(Data block)

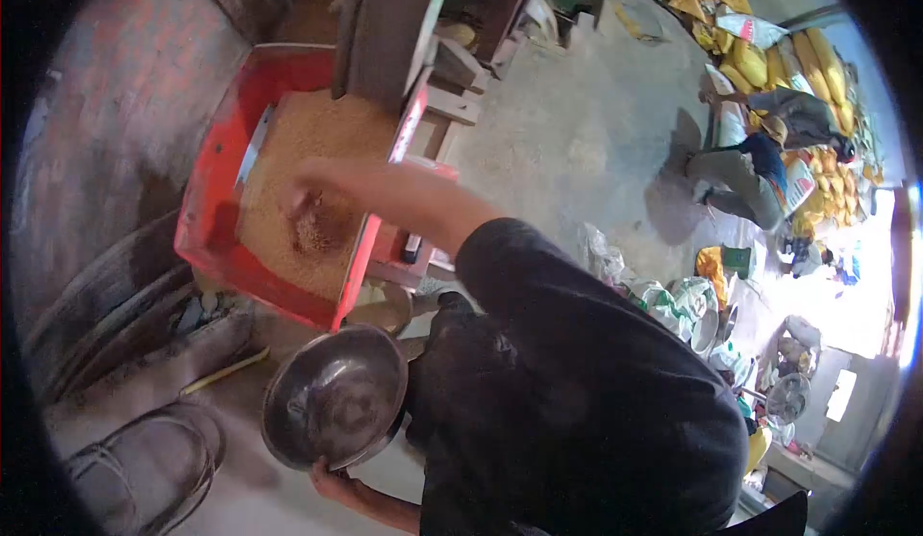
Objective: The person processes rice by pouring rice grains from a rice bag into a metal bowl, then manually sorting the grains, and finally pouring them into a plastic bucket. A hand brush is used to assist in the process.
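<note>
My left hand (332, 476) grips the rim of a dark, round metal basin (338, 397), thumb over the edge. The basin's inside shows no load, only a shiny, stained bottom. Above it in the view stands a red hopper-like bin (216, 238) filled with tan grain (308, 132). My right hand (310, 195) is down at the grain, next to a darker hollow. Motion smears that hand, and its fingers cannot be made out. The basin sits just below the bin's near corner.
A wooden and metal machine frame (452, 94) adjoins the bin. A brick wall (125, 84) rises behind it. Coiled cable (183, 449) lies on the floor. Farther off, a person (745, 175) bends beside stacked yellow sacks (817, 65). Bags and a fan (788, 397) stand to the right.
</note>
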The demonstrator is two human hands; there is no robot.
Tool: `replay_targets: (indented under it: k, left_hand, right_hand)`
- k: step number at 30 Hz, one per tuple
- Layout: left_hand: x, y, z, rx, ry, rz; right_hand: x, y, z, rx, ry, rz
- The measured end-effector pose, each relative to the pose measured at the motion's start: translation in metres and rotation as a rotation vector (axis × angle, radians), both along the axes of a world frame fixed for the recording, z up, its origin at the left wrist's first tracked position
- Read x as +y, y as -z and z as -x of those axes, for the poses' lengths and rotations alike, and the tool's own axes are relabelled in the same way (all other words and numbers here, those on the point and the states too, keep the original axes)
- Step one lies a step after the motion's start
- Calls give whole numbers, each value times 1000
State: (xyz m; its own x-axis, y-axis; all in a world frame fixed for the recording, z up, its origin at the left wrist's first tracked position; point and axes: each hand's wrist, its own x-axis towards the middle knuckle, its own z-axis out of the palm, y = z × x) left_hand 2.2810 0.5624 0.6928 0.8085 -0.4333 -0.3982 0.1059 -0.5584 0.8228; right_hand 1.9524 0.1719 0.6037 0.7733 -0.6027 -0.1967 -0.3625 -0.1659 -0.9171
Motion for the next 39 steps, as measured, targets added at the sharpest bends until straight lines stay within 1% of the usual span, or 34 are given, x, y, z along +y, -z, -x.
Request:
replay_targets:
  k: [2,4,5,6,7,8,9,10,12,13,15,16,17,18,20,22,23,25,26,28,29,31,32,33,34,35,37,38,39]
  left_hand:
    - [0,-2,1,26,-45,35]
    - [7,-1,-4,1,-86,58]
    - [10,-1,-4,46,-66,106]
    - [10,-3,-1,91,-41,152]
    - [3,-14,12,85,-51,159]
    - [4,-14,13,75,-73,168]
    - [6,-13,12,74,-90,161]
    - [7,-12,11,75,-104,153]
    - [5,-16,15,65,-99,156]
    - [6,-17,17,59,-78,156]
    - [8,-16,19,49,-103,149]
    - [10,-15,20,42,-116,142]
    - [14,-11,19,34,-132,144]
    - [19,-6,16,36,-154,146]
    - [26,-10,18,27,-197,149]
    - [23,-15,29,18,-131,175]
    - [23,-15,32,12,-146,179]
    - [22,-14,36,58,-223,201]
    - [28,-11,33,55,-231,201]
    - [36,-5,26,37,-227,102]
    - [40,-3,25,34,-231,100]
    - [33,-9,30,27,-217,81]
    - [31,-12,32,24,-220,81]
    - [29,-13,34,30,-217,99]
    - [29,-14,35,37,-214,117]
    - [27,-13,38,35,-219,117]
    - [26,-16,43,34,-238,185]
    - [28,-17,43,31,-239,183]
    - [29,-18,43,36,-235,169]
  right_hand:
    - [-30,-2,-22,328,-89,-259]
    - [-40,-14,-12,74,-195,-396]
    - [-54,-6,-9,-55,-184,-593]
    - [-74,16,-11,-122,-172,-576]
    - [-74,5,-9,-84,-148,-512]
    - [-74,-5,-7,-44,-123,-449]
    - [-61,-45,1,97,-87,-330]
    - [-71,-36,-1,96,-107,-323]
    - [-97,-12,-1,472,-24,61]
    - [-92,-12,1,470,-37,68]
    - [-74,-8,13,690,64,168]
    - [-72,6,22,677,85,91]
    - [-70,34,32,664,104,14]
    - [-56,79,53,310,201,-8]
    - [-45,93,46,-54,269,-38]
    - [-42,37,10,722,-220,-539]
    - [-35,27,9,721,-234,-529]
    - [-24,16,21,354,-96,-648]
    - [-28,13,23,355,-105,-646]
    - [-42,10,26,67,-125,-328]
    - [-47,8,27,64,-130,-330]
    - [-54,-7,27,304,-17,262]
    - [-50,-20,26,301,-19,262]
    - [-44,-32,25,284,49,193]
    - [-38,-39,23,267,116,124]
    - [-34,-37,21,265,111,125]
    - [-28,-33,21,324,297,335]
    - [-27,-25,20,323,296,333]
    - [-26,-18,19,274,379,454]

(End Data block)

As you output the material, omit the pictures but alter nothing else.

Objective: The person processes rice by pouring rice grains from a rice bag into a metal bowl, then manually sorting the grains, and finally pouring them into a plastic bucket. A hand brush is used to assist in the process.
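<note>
My left hand (332, 476) grips the rim of a dark, round metal basin (338, 397), thumb over the edge. The basin's inside shows no load, only a shiny, stained bottom. Above it in the view stands a red hopper-like bin (216, 238) filled with tan grain (308, 132). My right hand (310, 195) is down at the grain, next to a darker hollow. Motion smears that hand, and its fingers cannot be made out. The basin sits just below the bin's near corner.
A wooden and metal machine frame (452, 94) adjoins the bin. A brick wall (125, 84) rises behind it. Coiled cable (183, 449) lies on the floor. Farther off, a person (745, 175) bends beside stacked yellow sacks (817, 65). Bags and a fan (788, 397) stand to the right.
</note>
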The demonstrator is two human hands; there is no robot.
Tool: `replay_targets: (indented under it: k, left_hand, right_hand)`
- k: step number at 30 Hz, one per tuple
- Layout: left_hand: x, y, z, rx, ry, rz; right_hand: x, y, z, rx, ry, rz
- The measured end-effector pose, each relative to the pose measured at the motion's start: translation in metres and rotation as a rotation vector (axis × angle, radians), both along the axes of a world frame fixed for the recording, z up, its origin at the left wrist's first tracked position
- Read x as +y, y as -z and z as -x of those axes, for the poses' lengths and rotations alike, and the tool's own axes are relabelled in the same way (all other words and numbers here, those on the point and the states too, keep the original axes)
- Step one lies a step after the motion's start
- Calls give whole numbers, each value times 1000
State: (xyz m; its own x-axis, y-axis; all in a world frame fixed for the recording, z up, its origin at the left wrist's first tracked position; point and axes: each hand's wrist, its own x-axis towards the middle knuckle, its own z-axis out of the palm, y = z × x) left_hand 2.2810 0.5624 0.6928 0.8085 -0.4333 -0.3982 0.1059 -0.5584 0.8228; right_hand 1.9524 0.1719 0.6037 0.7733 -0.6027 -0.1967 -0.3625 -0.1659 -0.9171
Motion for the next 39 steps, as measured, targets added at the sharpest bends until straight lines stay within 1% of the usual span, or 34 are given, x, y, z along +y, -z, -x.
Request:
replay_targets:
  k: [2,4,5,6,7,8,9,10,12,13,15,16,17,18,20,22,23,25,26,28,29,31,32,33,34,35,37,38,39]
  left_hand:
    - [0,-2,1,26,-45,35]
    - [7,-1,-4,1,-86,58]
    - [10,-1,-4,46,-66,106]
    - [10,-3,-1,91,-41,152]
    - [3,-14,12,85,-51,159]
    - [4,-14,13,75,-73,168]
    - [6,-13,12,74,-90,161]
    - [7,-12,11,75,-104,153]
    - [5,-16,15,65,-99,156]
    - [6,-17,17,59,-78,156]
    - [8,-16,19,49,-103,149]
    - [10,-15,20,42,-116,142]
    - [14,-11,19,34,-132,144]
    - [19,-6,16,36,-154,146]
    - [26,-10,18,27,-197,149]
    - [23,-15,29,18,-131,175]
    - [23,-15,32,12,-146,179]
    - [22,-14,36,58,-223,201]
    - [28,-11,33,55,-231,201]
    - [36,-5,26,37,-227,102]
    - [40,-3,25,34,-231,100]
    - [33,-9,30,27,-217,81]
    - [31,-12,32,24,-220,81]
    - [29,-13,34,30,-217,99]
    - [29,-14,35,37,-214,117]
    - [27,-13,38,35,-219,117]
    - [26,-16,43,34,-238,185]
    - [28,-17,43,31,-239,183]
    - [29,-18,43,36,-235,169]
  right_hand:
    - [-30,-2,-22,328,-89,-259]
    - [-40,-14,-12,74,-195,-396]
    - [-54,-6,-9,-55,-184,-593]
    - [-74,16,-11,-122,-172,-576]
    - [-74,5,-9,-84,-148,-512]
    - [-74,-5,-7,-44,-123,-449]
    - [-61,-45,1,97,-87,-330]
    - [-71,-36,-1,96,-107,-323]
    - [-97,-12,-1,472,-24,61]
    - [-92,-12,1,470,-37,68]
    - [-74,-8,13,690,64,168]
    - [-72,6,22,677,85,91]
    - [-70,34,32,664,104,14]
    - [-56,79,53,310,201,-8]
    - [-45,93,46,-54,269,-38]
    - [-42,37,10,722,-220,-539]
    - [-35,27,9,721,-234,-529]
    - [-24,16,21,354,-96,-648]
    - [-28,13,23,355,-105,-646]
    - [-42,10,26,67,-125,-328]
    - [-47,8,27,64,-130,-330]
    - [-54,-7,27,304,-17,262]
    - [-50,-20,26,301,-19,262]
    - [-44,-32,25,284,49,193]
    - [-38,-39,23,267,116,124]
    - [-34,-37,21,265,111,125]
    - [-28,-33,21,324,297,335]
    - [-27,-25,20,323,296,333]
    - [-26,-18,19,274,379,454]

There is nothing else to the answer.